Nothing is going to take a 12 month project and magically make it 6 months. As Brooks said nearly 40 years ago, there is no silver bullet.

YES! Very well said, ck.
 
Agile doesn't ship things every 2-4 weeks. People have the most bizarre conceptions of what agile is.

There are iterations, typically focused on small set of features. The goal is typically to be 100% done with those features. Scrum, in particular, typically has the goal of bringing those features to shippable levels of usability and quality. This does not mean you will ship at that point! The ideal is that you could, at the end of any iteration, choose to ship what you've got because what's done so far is at a customer usable level, but the reality is you won't because it's not a viable product as a whole.

I don't fully agree with this as it depends on what you are producing. For example, I have a multitude of phone apps that Do go to production approx. every 4 weeks. As I said previously, it's all about the business value that a release will bring which will determine the release schedule.
 
I don't fully agree with this as it depends on what you are producing. For example, I have a multitude of phone apps that Do go to production approx. every 4 weeks. As I said previously, it's all about the business value that a release will bring which will determine the release schedule.
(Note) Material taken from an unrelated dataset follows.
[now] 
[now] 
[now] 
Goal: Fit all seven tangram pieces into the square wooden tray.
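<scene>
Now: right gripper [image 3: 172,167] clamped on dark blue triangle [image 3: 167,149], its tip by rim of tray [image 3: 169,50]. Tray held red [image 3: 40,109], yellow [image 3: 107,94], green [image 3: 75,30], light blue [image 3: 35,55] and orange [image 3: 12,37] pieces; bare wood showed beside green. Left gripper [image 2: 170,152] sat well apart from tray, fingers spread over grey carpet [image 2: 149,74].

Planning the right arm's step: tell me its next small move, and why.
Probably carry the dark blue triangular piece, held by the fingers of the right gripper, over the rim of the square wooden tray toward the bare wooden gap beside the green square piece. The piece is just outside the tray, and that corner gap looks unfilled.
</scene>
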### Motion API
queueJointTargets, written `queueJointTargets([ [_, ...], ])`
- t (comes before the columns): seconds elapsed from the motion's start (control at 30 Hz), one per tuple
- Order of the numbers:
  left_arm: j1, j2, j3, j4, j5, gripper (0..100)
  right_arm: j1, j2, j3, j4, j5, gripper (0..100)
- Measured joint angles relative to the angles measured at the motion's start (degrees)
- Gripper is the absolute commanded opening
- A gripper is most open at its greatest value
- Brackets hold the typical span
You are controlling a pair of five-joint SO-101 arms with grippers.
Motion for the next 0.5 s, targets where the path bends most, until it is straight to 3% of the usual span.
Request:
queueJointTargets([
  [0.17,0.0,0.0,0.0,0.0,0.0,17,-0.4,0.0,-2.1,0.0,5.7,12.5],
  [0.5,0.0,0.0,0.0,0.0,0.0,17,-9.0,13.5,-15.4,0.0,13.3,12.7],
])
Waterfall methodology would also send it to production every four weeks, too, if you have feature sets that are suitable for release every four weeks. At least if done in an efficient manner. But that's the point. It's not the methodology, it's the application and the experience of the team. Pick the best methodology for what you're doing. New tech, lots of unknowns, heavy user interface ... Agile is the likely outcome. It's not about speed.
 
I don't fully agree with this as it depends on what you are producing.
I'm not sure what you're not agreeing with. Scrum gives you the chance to ship every few weeks, just like you said. Many places don't have a business model that supports it, but the option is there (in theory).

Some places take it to a continuous delivery model where it ships almost all the time. Some web tools work that way, almost invisibly to the user unless it's a major feature.